“Well, you can eat as much as you like, but eat quickly, for we want to know about everything. We have only heard that there was very little fighting on the way up, and that the Japs did the principal part of it.”

“Yes, and I was fortunate enough to see it all, for I came up as interpreter to their head–quarter staff. I can tell you in very few words about our march up here; the principal event was the fighting yesterday. But I must finish eating before I begin talking about that.”

After he had made a good meal Rex gave them a full account of the storming of the gate by the Japanese. When he finished, Sandwich said: “Now, tell us how it is that they have been such a tremendous time in relieving us, and also what has happened at Tientsin.”

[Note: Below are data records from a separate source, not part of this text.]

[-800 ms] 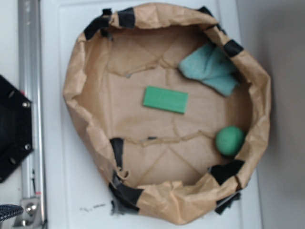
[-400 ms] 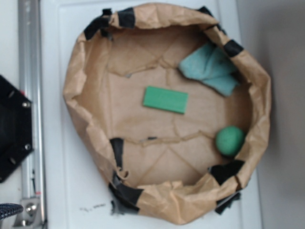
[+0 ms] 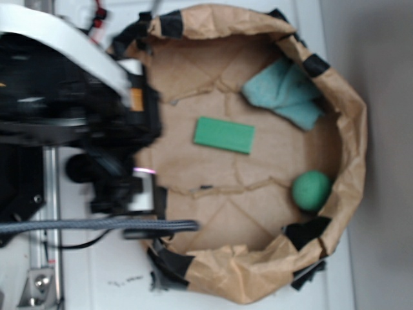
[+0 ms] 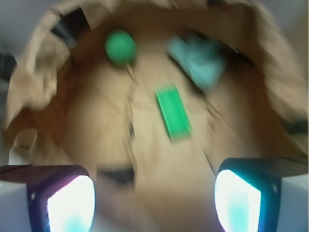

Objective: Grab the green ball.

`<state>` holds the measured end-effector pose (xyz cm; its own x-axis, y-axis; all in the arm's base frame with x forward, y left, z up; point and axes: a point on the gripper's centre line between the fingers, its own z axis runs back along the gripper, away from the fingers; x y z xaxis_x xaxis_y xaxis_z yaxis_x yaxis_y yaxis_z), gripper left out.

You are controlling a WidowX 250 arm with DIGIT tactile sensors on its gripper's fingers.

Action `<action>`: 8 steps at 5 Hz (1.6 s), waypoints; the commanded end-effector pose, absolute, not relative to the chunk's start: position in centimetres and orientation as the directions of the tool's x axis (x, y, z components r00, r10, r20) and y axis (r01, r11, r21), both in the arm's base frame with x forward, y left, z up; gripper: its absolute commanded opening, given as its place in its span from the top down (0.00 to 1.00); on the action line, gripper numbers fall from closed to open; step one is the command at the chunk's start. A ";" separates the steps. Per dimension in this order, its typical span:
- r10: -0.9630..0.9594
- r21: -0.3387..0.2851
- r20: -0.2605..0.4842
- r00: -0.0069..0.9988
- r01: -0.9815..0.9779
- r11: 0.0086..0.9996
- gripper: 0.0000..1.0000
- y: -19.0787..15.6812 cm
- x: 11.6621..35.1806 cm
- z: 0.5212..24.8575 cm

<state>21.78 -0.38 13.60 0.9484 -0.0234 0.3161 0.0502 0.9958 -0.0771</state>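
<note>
- No brand, label or legible writing anywhere; the dark scribble on the white table [image 3: 97,271] at 7 o'clock is too smeared to read.
- Change since the earlier exterior frames: the arm [image 3: 71,116] now fills the 9 to 10 o'clock side, over the left rim of the paper bag [image 3: 352,129]. Earlier that area showed only the rail and a black mount. A grey braided cable [image 3: 97,225] now runs across at 8 o'clock.
- Bag contents unchanged in place: ball, block and cloth lie where they were.
- Count: one green ball [image 3: 312,190], one green block [image 3: 224,135], one teal cloth [image 3: 284,92], one bag, several black tape patches [image 3: 307,231] on the rim.
- Green ball: on the bag floor at 4 o'clock, touching or just beside the inner wall, near a tape patch. In the wrist view it sits at 11 o'clock [image 4: 120,47], well ahead of the tool.
- Green block: flat, near the bag's centre, apart from the ball and cloth. Wrist view, centre [image 4: 173,111].
- Teal cloth: bunched against the wall at 1 o'clock. Wrist view, 1 o'clock [image 4: 198,60], blurred.
- Gripper [image 4: 154,200]: the two fingertips [image 4: 70,203] stand wide apart at the lower corners of the wrist view, nothing between them. Wrist picture is motion-blurred.
- Gripper is above the bag's near edge, well apart from the ball.
</note>
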 end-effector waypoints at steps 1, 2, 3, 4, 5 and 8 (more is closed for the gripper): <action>-0.180 -0.077 0.361 0.915 0.222 0.972 0.00 -2.5 30.0 10.5; -0.273 -0.058 0.351 0.896 0.312 0.948 0.00 -5.9 30.9 9.5; -0.320 -0.058 0.348 0.881 0.361 0.931 0.00 -8.1 31.2 9.1; -0.342 -0.025 0.347 0.873 0.373 0.927 0.00 -8.8 32.3 8.1; -0.325 0.000 0.346 0.880 0.346 0.938 0.00 -7.2 34.4 7.1; -0.331 0.058 0.468 0.820 0.345 0.937 1.00 -5.6 35.7 5.5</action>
<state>34.95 -4.81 4.40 0.8382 -0.3293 0.4347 0.3459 0.9373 0.0431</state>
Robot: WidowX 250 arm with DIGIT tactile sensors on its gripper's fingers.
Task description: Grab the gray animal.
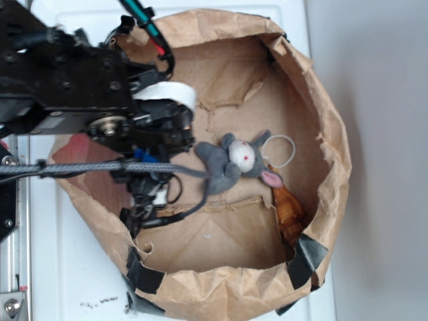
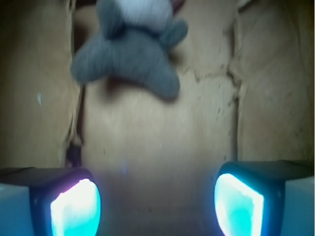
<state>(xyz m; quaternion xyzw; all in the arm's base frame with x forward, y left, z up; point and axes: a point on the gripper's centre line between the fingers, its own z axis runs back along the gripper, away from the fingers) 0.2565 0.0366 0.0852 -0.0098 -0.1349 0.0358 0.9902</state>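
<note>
From my remote seat this reads as a robot lab bench, not a home: I see a white tabletop (image 1: 60, 281), a metal rail (image 1: 13, 267) bolted along its edge, and a brown paper bin (image 1: 334, 140) patched with black tape (image 1: 144, 274).

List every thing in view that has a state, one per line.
Small gray plush bunny: lying flat on the paper floor, ungrasped.
Gripper: open, fingers apart, nothing between.
Brown paper bag: open, rim rolled down, taped.
Brown striped seashell: resting against the bag wall.
</note>
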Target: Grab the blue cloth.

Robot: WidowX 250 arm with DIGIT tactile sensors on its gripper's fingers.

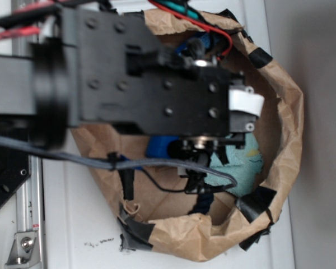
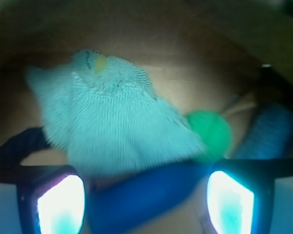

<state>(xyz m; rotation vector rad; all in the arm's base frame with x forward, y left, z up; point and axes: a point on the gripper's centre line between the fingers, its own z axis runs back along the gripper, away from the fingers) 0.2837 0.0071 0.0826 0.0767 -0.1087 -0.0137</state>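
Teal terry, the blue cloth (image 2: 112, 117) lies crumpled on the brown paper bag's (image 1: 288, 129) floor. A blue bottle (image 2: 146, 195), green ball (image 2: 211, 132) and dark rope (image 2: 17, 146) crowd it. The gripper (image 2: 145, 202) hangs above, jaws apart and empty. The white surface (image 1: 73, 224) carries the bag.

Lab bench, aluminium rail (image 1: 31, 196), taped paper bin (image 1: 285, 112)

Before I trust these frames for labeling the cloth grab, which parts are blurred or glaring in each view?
Exterior view: the arm fills the frame, soft-focused, hiding most of the paper bag; only a corner of the blue cloth shows. Wrist view: everything is blurred, the cloth least; the pincer fingers glare bright white-cyan.
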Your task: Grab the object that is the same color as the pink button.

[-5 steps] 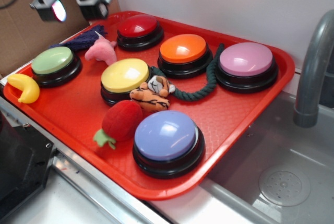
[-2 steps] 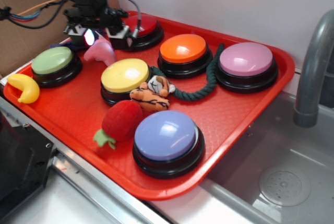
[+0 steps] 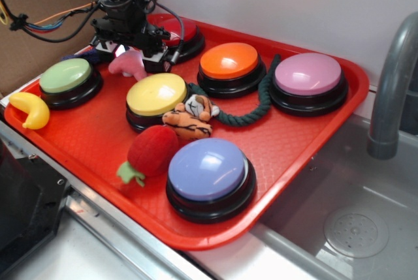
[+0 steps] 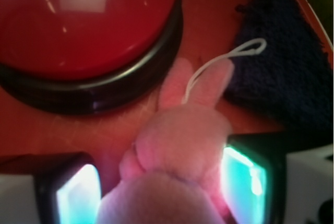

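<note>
A red tray point(image 3: 294, 156) is seen holding six domed buttons, with the pink button point(image 3: 308, 74) set at its far right. A red button point(image 3: 177, 32) at the far left is partly hidden by the arm. The tool point(image 3: 129, 53) is lowered at the tray's far left, its lit fingers point(image 4: 78, 192) spread apart on either side of the pink plush toy point(image 3: 127, 64), which lies just near of the red button, beside a dark blue cloth point(image 4: 282, 62). No squeeze on the toy is visible.
</note>
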Available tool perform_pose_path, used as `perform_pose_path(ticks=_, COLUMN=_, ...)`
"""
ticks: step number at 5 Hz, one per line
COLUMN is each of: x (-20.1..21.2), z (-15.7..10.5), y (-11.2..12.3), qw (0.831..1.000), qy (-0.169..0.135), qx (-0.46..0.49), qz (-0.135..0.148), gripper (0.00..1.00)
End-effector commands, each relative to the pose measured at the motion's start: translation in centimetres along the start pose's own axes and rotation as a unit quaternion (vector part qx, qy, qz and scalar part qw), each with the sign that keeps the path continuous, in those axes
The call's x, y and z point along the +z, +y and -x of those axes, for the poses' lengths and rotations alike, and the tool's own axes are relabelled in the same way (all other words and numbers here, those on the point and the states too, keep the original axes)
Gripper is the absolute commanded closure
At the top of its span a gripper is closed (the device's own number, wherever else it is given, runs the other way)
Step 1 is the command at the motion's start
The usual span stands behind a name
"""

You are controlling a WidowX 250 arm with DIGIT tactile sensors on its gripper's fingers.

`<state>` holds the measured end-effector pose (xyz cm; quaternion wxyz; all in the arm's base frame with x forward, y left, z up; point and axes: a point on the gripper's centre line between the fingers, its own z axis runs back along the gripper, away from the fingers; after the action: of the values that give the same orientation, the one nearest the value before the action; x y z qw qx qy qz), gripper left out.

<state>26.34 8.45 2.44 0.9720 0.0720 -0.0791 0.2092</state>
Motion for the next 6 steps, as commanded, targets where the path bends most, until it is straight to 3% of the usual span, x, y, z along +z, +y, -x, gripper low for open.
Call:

“The first question is easy enough to answer. All the generals made up their minds that the Legations had been captured and the whole lot of you massacred, and it was not until a despatch came down from Conger about ten days before we started, that they really woke up in earnest. But nothing had worked smoothly since the day when they came up to relieve Tientsin. We and the Japs and the Americans got on capitally together, but the others were always raising difficulties, especially the Russians. The general opinion among us was that they were playing a double game.”

“In what way, Bateman?”

“Well, that I really cannot tell you. Certainly their generals altogether opposed the march up, and it was only when Gaselee and Chaffee declared that they would go alone, if none of the others would accompany them, that the Russians had to give way. It was generally believed that they wanted in some way to pose as friends of China, and on the strength of that to get concessions and that sort of thing, and especially to obtain from China the concession of the whole of Manchuria. I have no doubt they will try on that game now, when things settle down again, unless the other Powers back up China.”

“It is a rum state of things altogether,” Sandwich said.

“Well, tell us all about Tientsin.”

“To begin with, then, Tientsin and the settlements have to a large extent ceased to exist.”

“What? Was the fighting so severe as that? We have heard nothing whatever about it.”